-- Opening Marker --
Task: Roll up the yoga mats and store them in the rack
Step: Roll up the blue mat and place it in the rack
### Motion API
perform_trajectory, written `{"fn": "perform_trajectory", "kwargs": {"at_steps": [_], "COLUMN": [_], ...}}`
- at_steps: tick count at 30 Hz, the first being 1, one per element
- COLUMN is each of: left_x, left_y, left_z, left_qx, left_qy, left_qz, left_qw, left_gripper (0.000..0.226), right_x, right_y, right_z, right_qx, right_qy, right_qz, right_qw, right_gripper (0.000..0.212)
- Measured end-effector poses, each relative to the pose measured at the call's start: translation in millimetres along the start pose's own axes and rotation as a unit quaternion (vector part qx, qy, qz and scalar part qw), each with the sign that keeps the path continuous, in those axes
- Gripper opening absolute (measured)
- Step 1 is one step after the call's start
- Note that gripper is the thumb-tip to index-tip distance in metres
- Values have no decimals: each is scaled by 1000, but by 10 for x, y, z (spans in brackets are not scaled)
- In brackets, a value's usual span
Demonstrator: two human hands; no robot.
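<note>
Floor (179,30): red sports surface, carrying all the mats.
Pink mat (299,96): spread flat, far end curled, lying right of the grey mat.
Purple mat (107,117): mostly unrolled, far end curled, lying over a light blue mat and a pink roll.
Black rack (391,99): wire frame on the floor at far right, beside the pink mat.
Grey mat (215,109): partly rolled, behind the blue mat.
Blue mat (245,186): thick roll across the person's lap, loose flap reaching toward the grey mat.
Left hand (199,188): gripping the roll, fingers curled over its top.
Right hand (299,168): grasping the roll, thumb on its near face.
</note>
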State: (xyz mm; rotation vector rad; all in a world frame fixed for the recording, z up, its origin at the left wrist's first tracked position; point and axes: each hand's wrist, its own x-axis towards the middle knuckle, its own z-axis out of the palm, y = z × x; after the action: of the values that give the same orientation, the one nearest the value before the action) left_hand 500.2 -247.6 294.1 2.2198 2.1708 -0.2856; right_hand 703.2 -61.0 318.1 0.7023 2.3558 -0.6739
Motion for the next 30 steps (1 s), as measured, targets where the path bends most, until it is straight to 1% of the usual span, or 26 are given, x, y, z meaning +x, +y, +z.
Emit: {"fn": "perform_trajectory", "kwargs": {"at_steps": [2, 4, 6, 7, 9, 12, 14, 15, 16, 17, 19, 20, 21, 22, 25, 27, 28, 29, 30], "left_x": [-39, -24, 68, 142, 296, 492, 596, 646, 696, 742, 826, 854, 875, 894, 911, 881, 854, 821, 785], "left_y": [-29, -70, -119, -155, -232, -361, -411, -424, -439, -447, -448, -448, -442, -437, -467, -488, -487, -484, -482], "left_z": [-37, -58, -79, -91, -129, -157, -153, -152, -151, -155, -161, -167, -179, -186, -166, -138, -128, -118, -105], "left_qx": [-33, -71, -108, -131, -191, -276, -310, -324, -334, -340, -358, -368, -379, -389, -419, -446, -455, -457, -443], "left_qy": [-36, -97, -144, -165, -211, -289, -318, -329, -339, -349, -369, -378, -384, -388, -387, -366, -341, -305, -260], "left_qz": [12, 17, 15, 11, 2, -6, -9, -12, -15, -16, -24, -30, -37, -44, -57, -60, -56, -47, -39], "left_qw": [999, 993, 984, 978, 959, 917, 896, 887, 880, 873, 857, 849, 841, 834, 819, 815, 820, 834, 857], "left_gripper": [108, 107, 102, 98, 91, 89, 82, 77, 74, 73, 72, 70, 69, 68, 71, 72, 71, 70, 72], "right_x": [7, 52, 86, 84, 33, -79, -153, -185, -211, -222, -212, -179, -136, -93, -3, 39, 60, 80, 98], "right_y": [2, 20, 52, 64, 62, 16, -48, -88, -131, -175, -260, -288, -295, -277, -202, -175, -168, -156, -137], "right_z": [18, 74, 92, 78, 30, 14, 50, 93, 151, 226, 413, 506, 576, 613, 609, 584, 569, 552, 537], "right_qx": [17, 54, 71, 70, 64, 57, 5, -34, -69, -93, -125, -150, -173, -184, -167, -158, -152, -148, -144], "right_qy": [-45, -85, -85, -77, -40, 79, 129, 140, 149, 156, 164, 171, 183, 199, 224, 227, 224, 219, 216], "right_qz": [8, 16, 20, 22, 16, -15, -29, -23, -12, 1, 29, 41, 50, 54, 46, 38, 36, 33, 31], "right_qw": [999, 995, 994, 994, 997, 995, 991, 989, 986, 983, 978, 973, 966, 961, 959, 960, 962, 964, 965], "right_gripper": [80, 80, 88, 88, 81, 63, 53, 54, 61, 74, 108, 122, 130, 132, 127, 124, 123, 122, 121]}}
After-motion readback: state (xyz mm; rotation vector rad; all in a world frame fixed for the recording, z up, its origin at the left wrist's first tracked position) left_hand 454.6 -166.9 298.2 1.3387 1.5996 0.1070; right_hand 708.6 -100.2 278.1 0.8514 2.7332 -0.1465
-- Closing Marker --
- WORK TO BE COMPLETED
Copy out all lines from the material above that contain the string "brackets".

- WRITTEN REPLY
- Values have no decimals: each is scaled by 1000, but by 10 for x, y, z (spans in brackets are not scaled)
- In brackets, a value's usual span

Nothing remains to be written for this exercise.